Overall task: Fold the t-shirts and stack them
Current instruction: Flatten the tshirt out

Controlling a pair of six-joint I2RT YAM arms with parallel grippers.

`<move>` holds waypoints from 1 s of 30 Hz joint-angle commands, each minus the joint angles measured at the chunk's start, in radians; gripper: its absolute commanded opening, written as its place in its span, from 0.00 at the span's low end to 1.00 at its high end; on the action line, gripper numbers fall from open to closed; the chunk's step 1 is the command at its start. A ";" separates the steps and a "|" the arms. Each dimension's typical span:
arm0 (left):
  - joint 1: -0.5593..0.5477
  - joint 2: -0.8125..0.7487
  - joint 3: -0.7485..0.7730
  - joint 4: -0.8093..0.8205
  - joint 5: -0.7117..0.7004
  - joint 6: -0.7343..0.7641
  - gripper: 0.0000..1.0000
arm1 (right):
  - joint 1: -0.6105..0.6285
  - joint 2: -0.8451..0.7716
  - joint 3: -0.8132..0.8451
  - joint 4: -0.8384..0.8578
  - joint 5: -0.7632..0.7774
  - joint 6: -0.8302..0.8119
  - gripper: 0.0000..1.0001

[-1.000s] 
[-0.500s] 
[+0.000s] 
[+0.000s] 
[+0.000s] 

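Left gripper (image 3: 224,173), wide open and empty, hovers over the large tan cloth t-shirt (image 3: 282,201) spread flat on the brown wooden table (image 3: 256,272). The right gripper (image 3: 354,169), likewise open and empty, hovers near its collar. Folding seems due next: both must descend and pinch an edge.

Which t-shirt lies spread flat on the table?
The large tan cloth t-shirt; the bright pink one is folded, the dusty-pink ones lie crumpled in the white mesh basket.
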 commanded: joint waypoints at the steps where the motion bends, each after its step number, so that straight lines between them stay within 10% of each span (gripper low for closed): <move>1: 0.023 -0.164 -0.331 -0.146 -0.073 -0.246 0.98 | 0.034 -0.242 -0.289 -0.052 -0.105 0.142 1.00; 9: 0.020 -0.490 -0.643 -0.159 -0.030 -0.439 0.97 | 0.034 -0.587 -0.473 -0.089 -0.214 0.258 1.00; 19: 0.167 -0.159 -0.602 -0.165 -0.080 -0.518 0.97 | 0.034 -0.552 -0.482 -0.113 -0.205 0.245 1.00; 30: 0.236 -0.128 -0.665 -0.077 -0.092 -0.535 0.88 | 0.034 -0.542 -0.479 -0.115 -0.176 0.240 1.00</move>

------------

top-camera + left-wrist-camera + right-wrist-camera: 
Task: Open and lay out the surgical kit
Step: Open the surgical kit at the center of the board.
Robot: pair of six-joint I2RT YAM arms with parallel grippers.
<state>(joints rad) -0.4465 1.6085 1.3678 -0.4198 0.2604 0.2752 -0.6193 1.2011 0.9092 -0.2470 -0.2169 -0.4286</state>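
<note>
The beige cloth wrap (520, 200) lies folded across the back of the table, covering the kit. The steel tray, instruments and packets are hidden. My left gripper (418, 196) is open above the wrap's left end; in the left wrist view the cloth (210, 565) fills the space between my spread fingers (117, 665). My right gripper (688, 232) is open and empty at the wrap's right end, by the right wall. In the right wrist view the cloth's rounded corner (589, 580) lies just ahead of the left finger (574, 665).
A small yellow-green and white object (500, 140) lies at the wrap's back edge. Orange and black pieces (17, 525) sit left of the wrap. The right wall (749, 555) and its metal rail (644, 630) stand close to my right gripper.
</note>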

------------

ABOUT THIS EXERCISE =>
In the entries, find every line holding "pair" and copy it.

ANSWER SPACE =>
Controlling a pair of six-joint I2RT YAM arms with parallel grippers.
Robot: pair of six-joint I2RT YAM arms with parallel grippers.

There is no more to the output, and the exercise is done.